The team is releasing the data before conducting its own deep analyses and working on publications so as to accelerate research progress as much as possible. Going forward, the project team intends to release a new dataset every six months as sequencing results become available.

Looking back at over the last two years, Wagle and Painter note that they are pleased with how the project has progressed, but agree that much work remains to be done.

"At two years, we can now say that we have all the pieces, and all the pieces work," Wagle said. "We can engage, register, and obtain consent from patients. We can access and abstract medical records. We can take in, process, and sequence tumor tissue and saliva. And we can put the end deliverable—data—out there for the world to use. Everything is feasible, which two years ago was not obvious.

"Going forward," he continued, "we have to push to scale up and start making discoveries. We feel the urgency, we want to go faster. And we know the patients are willing to go with us as fast as we're able to take them."

"I feel like we're at the tip of something that will ultimately be transformative for the entire community," Painter added.

Data from The Metastatic Breast Cancer Project are publicly available at mbcproject.org/data-release. The project is one of two direct-to-patient cancer research initiatives currently underway at the Broad Institute. The other, the Angiosarcoma Project, engages patients diagnosed with a rare tumor of the blood vessel walls. A third, the Metastatic Prostate Cancer Project, will launch in the coming months.

About the Broad Institute of MIT and Harvard?
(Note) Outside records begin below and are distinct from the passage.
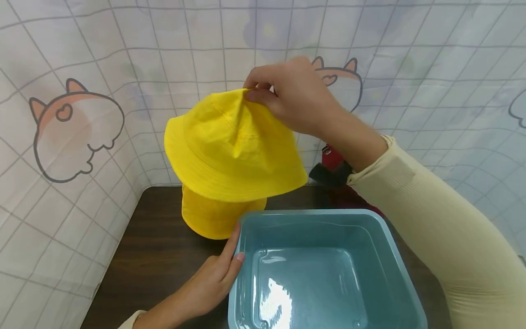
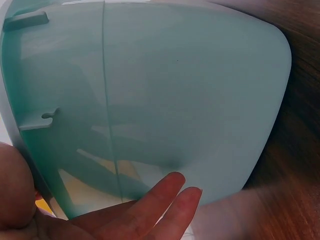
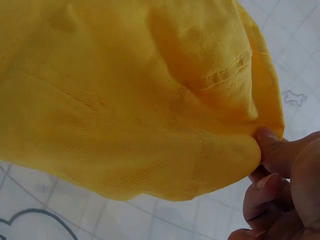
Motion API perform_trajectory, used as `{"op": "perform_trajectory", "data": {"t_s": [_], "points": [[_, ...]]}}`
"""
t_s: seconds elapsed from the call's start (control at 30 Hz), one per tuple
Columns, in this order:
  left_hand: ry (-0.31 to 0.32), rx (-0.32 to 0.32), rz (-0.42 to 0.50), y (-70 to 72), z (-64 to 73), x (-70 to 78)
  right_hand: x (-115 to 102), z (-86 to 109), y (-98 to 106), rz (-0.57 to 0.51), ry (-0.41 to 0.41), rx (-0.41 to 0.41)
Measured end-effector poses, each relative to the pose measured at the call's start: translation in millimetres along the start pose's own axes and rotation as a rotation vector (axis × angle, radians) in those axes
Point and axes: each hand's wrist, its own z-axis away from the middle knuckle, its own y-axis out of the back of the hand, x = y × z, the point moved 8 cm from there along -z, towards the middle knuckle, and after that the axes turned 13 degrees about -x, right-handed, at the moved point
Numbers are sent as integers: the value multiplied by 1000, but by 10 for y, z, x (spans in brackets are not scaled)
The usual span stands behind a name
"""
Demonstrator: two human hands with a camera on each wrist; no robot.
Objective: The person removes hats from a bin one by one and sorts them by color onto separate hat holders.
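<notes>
My right hand (image 1: 296,96) pinches the crown of a yellow bucket hat (image 1: 234,146) between thumb and fingers, holding it up with the brim hanging down. In the right wrist view, the hat's cloth (image 3: 125,110) is creased at the pinch. Below it, a second yellow hat-like piece (image 1: 218,219) rests on the table, its upper part hidden by the raised hat. My left hand (image 1: 209,283) grips the left side of a blue-green plastic basin (image 1: 392,260), thumb at the rim. In the left wrist view, its fingers (image 2: 165,200) lie along the basin's outer wall.
A dark wood table (image 1: 148,256) bears the basin. Behind the basin, a red and black object (image 1: 330,167) is partly hidden by my right forearm. A white curtain (image 1: 205,50) with a grid and cartoon print hangs close around the table.
</notes>
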Motion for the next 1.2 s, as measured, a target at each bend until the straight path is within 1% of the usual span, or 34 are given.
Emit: {"op": "perform_trajectory", "data": {"t_s": [0.07, 0.2, 0.3, 0.43, 0.57, 0.7, 0.87, 1.03, 1.2], "points": [[-6, 12, -1, 6, 8, 2, 19, -102, -84, -9, -7, -5], [-4, 7, 11, 3, 10, -6, 74, -272, -289, -30, -14, -24], [-2, -10, 40, -4, 9, -17, 116, -359, -444, -47, -9, -41], [3, -26, 54, -4, 2, -21, 172, -432, -643, -59, -18, -64], [2, -28, 50, -4, -2, -19, 212, -466, -833, -77, -35, -93], [6, -22, 40, -6, -1, -22, 201, -478, -992, -93, -19, -104], [12, -18, 31, -4, 3, -24, 159, -485, -1149, -97, 10, -114], [4, -22, 36, 2, 4, -21, 155, -472, -1332, -114, 11, -162], [-4, -35, 58, 4, 2, -22, 160, -458, -1467, -144, 8, -187]]}}
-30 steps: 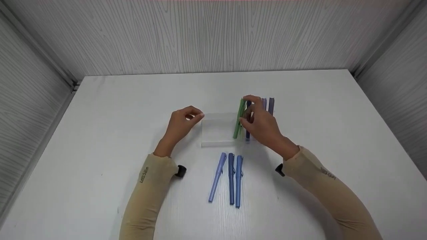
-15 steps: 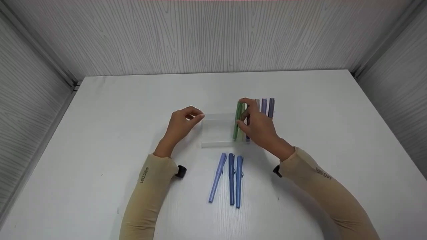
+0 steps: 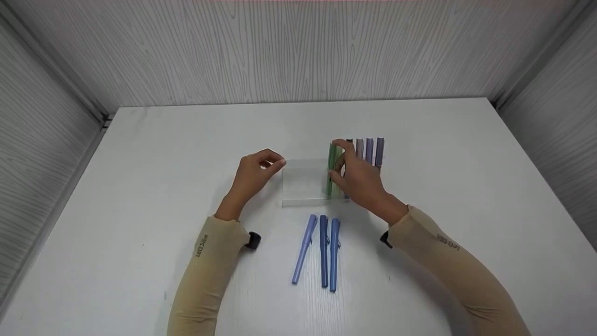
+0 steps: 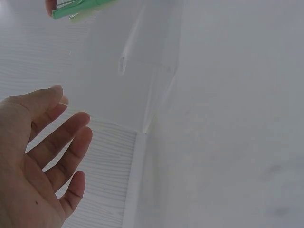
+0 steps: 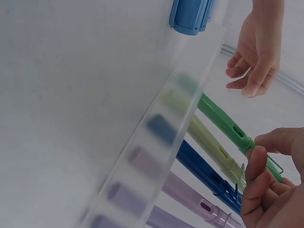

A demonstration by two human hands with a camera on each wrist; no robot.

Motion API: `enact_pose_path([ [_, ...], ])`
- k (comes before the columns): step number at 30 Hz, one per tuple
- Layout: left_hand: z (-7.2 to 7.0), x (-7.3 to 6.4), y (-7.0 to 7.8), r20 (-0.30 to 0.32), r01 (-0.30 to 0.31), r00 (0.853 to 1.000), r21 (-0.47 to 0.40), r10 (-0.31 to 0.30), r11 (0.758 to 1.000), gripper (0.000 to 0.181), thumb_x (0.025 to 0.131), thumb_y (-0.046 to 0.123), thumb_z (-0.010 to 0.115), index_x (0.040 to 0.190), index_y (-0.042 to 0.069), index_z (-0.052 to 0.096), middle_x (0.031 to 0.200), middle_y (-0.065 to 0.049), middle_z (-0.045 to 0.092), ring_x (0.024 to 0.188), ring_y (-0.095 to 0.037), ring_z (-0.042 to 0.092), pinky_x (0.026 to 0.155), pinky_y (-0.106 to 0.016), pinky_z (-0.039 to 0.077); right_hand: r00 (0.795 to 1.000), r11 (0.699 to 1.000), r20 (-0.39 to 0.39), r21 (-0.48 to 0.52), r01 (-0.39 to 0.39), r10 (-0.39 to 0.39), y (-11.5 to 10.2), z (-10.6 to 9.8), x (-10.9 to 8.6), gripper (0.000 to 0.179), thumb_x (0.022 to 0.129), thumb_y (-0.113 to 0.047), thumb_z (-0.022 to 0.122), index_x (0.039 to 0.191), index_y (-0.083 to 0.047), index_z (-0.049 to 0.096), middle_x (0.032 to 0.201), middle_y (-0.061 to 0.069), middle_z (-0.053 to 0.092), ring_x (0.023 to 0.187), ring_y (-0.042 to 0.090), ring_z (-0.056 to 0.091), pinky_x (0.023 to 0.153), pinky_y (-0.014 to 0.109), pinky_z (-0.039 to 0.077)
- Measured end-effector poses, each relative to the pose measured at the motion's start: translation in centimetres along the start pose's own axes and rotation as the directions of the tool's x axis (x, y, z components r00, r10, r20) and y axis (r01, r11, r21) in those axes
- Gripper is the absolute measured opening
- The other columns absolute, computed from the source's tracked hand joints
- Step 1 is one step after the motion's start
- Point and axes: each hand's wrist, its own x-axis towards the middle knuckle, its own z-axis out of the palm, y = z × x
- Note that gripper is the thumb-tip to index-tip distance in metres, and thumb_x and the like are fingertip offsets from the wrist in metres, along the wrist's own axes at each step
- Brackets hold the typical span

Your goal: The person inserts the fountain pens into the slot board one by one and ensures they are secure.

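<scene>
- A white worktop (image 3: 140, 233) is seen from above, with a clear tray (image 3: 305, 202) set near its middle; directions are given from the tray's centre, 12 o'clock being the far edge.
- At 10 o'clock, the tray's corner is pinched between thumb and forefinger of the left hand (image 3: 254, 172); its other fingers are loosely bent.
- From 3 o'clock, the tray is reached over by the right hand (image 3: 361, 179), and a green pen (image 3: 331, 156) is grasped between its thumb and fingers.
- The green pen is held near the tray's centre, pointing roughly from 12 to 6 o'clock, its lower end seen behind the frosted rim.
- Towards 3 o'clock, a yellow-green pen (image 5: 204, 135), a dark-blue pen (image 5: 197, 164), a mauve pen (image 5: 183, 190) and purple pens (image 3: 369, 148) are lined up beside it, partly hidden by the hand.
- At 6 o'clock, outside the tray, a lavender pen (image 3: 304, 249), a navy pen (image 3: 324, 252) and a mid-blue pen (image 3: 334, 254) are laid; the lavender one is slanted.
- Both forearms are covered by beige sleeves (image 3: 200, 275).
</scene>
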Motion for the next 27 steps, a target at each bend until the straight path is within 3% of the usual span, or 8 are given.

Broad Institute of MIT and Harvard was launched in 2004 to empower this generation of creative scientists to transform medicine. The Broad Institute seeks to describe all the molecular components of life and their connections; discover the molecular basis of major human diseases; develop effective new approaches to diagnostics and therapeutics; and disseminate discoveries, tools, methods, and data openly to the entire scientific community.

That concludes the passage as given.